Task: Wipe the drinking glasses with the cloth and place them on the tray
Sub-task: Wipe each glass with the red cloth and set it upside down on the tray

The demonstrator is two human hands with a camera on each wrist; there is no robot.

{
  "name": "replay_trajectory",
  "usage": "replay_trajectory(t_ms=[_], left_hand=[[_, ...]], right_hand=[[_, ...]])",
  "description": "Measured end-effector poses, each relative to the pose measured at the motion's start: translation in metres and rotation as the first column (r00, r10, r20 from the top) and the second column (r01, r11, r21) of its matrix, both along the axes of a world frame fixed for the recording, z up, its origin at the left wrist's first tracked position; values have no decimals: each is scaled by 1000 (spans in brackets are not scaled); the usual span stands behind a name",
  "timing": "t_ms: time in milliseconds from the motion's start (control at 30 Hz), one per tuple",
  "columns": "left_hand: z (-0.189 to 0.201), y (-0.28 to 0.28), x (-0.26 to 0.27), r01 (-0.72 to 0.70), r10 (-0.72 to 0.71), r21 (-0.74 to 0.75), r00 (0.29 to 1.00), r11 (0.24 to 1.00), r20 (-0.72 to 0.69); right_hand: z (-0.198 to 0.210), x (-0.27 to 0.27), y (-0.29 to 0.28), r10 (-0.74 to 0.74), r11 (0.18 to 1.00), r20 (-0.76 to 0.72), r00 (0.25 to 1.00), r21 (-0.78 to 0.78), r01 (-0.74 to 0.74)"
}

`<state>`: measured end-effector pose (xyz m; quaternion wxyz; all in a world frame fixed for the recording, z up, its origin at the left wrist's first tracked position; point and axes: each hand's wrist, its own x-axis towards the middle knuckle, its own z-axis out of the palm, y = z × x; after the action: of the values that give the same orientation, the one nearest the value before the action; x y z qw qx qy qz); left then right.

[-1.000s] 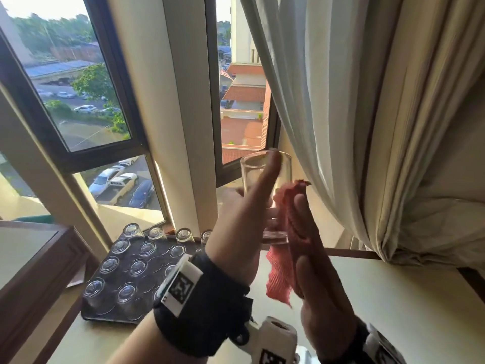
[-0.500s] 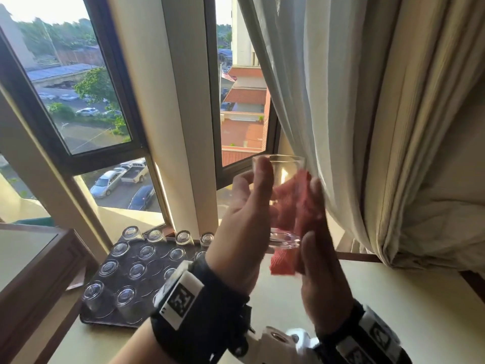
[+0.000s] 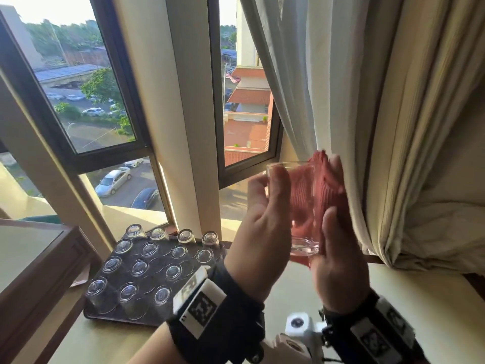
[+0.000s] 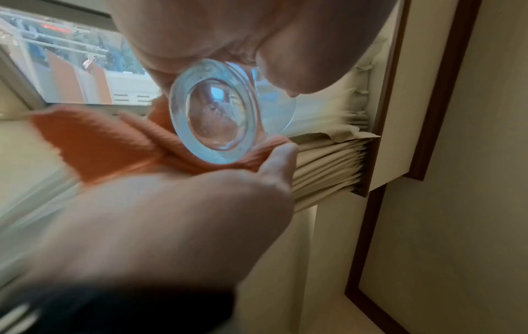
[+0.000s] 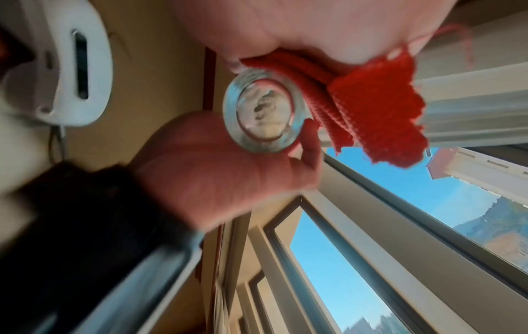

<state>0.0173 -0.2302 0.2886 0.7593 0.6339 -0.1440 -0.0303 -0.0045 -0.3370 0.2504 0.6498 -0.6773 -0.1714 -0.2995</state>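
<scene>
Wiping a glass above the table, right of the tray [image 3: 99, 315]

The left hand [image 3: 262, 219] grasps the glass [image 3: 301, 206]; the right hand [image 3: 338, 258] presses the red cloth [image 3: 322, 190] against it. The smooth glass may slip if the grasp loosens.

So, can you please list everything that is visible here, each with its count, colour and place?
glass in hand: one, clear, held up in front of the curtain
cloth: one, red, wrapped against the right side of that glass
glasses on tray: fourteen visible, clear, upside down in rows
tray: one, dark, on the table at left under the window
table: one, cream, below the hands
curtain: one, cream, at right
window: dark frames, behind the tray
wooden furniture: one, brown, far left
left hand: grips the glass
right hand: holds the cloth against the glass
</scene>
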Motion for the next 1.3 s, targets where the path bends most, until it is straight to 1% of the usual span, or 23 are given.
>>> replay_trajectory(t_ms=[67,133,200,233,300,333,367,433,533,600,667,733,767,833,867,933,967,1033,1067,1133,1200,1233,1300], left_hand=[[-6,-6,0,-11,11,6,1000,1000,-25],[-5,-6,3,-24,22,-27,996,999,-89],[7,-2,7,-56,42,-90,987,994,-153],[14,1,9,-76,60,-90,983,993,-173],[22,5,12,-30,30,3,988,1000,-152],[20,7,14,-30,36,53,991,998,-127],[18,9,14,-52,59,76,994,996,-95],[13,8,7,-34,40,67,995,997,-90],[2,0,-2,47,-45,27,995,999,-89],[3,-1,-1,21,-18,46,997,999,-79],[5,6,8,-36,38,14,994,999,-105],[8,14,18,-54,50,-30,993,998,-108],[10,18,20,-56,52,-38,994,998,-97],[10,18,17,-22,18,-45,997,999,-77],[8,15,13,16,-18,-37,997,999,-69],[3,6,4,32,-32,-4,999,999,-44],[1,3,3,2,-2,2,999,1000,-36],[0,2,9,-42,42,7,997,999,-60],[2,4,13,-53,53,-9,996,999,-74],[6,11,22,-57,49,-71,994,996,-102],[7,16,27,-44,34,-96,994,994,-101],[9,16,23,-29,20,-101,996,995,-85],[7,8,10,15,-19,-79,999,997,-51]], right_hand=[[15,4,-4,-41,996,114,993,-74,50],[24,0,1,40,997,81,996,-66,-35],[12,-7,6,108,986,59,992,-134,-100],[2,-12,9,122,970,62,991,-220,-106],[-18,-16,11,104,951,103,989,-300,-69],[-22,-13,11,93,961,105,990,-269,-62],[-20,-10,10,104,978,83,991,-189,-87],[-8,2,4,101,991,52,994,-88,-96],[21,12,-3,1,996,104,995,-84,8],[29,10,1,5,997,86,996,-77,2],[17,3,11,56,994,87,995,-100,-47],[-13,-2,18,86,983,104,991,-173,-68],[-21,-1,16,84,985,80,993,-156,-71],[-16,1,12,49,997,-47,998,-65,-52],[-11,4,8,26,998,-48,999,-61,-29],[8,9,3,0,999,39,999,-34,1],[17,11,3,-29,997,114,993,-73,37],[27,11,8,12,986,181,983,-164,18],[24,10,11,46,975,204,978,-223,0],[9,9,17,96,966,143,985,-252,-57],[-8,4,16,73,975,109,991,-217,-48],[-13,3,13,63,984,86,994,-172,-47],[-4,2,5,50,999,-46,998,-7,-50]])
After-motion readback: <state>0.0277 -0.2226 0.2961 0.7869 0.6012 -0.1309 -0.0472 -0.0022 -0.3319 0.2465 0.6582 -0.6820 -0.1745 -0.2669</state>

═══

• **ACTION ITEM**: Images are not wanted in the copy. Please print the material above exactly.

• **TASK RESPONSE**:
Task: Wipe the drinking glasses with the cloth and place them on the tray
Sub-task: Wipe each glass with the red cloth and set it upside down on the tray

The demonstrator is two human hands with a camera on each wrist; there is no robot.

{
  "name": "replay_trajectory",
  "usage": "replay_trajectory(t_ms=[_], left_hand=[[_, ...]], right_hand=[[_, ...]])",
  "description": "Measured end-effector poses, each relative to the pose measured at the motion's start: translation in metres and rotation as the first column (r00, r10, r20 from the top) and the second column (r01, r11, r21) of its matrix, both along the axes of a world frame fixed for the recording, z up, its origin at the left wrist's first tracked position; values have no decimals: each is scaled by 1000 (spans in brackets are not scaled); the usual span stands behind a name",
  "timing": "t_ms: time in milliseconds from the motion's start (control at 30 Hz), one per tuple",
  "columns": "left_hand: z (-0.189 to 0.201), y (-0.28 to 0.28), x (-0.26 to 0.27), r01 (-0.72 to 0.70), r10 (-0.72 to 0.71), r21 (-0.74 to 0.75), r00 (0.29 to 1.00), r11 (0.24 to 1.00), r20 (-0.72 to 0.69); right_hand: z (-0.198 to 0.210), x (-0.27 to 0.27), y (-0.29 to 0.28), r10 (-0.74 to 0.74), r11 (0.18 to 1.00), r20 (-0.76 to 0.72), r00 (0.25 to 1.00), r21 (-0.78 to 0.78), r01 (-0.74 to 0.74)"
}

`<state>`: measured end-effector pose (xyz m; quaternion wxyz; all in a world frame fixed for the recording, z up, its origin at the left wrist's first tracked position; point and axes: each hand's wrist, its own x-axis towards the middle knuckle, its own z-axis out of the palm, y = z × x; after the action: of the values that give the same orientation, the one nearest the value before the action; x y z qw qx qy qz); left then right.

[-1.000s] 
[-0.500s] 
[+0.000s] 
[+0.000s] 
[+0.000s] 

<state>0.0173 -0.2302 0.2886 0.7593 0.6339 -0.1440 -0.0303 -0.0045 -0.3370 0.2504 0.6498 -0.6773 -0.1714 -0.2995</state>
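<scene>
Wiping a glass above the table, right of the tray [image 3: 99, 315]

The left hand [image 3: 262, 219] grasps the glass [image 3: 301, 206]; the right hand [image 3: 338, 258] presses the red cloth [image 3: 322, 190] against it. The smooth glass may slip if the grasp loosens.

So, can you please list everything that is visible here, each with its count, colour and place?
glass in hand: one, clear, held up in front of the curtain
cloth: one, red, wrapped against the right side of that glass
glasses on tray: fourteen visible, clear, upside down in rows
tray: one, dark, on the table at left under the window
table: one, cream, below the hands
curtain: one, cream, at right
window: dark frames, behind the tray
wooden furniture: one, brown, far left
left hand: grips the glass
right hand: holds the cloth against the glass
</scene>
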Motion for the next 1.3 s, targets where the path bends most, until it is straight to 1% of the usual span, or 23 are given.
>>> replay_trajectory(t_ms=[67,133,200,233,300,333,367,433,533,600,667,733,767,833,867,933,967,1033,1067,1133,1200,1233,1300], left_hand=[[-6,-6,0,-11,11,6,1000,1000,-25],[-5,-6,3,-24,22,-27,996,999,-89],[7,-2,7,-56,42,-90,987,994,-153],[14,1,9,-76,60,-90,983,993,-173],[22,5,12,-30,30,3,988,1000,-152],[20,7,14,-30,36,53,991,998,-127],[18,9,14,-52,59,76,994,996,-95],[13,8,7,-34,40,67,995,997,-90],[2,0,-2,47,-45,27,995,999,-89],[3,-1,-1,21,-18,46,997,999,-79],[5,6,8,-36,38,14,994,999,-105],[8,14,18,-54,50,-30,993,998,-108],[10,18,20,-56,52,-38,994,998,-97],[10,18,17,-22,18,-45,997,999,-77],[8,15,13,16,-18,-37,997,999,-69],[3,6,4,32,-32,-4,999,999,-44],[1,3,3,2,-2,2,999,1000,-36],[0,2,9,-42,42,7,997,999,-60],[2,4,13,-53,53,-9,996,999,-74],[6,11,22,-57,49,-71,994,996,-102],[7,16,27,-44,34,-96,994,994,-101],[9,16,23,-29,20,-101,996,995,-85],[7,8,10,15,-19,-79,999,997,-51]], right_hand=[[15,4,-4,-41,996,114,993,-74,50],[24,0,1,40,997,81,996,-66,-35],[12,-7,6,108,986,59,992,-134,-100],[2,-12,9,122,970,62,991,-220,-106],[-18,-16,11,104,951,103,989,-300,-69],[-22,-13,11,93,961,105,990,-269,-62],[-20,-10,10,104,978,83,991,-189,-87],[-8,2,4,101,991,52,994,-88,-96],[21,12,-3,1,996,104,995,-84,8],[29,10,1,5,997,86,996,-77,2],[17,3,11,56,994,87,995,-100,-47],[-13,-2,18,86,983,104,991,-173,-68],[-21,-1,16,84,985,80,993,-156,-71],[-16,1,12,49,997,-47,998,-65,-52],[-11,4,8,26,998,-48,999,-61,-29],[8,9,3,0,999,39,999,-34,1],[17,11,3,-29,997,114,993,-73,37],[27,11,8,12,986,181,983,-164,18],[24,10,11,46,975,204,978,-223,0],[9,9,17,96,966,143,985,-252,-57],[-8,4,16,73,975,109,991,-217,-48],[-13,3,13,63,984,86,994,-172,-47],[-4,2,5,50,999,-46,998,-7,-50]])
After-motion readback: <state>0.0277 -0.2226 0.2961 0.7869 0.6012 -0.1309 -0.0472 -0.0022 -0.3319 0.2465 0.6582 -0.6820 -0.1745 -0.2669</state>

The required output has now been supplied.